WHAT NEEDS TO BE DONE: Whenever a line in the listing contains "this", copy that line.

· · · · ·

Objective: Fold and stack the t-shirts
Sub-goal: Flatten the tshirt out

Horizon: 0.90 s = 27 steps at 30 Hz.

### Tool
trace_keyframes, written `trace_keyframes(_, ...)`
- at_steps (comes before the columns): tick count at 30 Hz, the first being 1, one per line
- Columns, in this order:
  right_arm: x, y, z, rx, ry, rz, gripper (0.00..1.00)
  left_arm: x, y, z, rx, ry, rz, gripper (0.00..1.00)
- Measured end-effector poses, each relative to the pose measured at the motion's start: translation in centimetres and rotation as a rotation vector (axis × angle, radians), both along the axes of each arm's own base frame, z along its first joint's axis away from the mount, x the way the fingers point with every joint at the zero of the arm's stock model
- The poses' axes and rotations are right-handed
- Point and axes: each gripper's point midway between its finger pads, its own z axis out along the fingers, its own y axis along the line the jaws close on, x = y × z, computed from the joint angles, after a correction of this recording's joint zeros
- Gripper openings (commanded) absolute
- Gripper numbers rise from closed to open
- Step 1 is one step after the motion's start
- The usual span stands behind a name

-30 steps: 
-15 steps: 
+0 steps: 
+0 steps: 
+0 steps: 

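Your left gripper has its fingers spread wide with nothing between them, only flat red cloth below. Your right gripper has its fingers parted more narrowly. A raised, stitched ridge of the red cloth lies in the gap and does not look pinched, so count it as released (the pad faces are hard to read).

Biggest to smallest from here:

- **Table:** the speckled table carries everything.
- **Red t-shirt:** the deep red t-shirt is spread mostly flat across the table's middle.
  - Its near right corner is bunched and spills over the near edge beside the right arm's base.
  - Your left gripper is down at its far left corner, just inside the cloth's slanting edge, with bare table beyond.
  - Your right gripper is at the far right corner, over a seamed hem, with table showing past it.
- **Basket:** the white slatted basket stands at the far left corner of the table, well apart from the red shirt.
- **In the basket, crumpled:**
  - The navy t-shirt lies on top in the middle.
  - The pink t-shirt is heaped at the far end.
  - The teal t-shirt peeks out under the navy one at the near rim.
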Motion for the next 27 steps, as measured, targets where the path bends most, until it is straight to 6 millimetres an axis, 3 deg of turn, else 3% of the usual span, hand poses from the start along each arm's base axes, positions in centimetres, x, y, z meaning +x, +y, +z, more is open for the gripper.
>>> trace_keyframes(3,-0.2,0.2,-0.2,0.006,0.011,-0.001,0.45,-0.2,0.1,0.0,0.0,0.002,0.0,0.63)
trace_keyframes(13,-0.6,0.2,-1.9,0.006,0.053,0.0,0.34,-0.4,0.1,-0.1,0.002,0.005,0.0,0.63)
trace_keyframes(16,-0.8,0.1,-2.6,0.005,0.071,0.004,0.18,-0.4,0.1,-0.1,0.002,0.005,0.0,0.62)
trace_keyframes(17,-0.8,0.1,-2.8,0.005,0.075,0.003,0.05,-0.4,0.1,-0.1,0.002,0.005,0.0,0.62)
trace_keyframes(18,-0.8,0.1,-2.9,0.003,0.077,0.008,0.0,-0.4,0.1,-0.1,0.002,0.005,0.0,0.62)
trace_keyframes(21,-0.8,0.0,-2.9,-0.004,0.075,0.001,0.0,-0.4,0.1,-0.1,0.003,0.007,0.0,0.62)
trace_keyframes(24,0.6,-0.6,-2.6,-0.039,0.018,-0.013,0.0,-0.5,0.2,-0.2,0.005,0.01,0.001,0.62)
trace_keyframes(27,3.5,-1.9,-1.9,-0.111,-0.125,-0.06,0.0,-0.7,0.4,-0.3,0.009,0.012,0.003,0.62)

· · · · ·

ANSWER BELOW:
- Columns, in this order:
- Point and axes: each gripper's point midway between its finger pads, its own z axis out along the fingers, its own y axis along the line the jaws close on, x = y × z, computed from the joint angles, after a correction of this recording's joint zeros

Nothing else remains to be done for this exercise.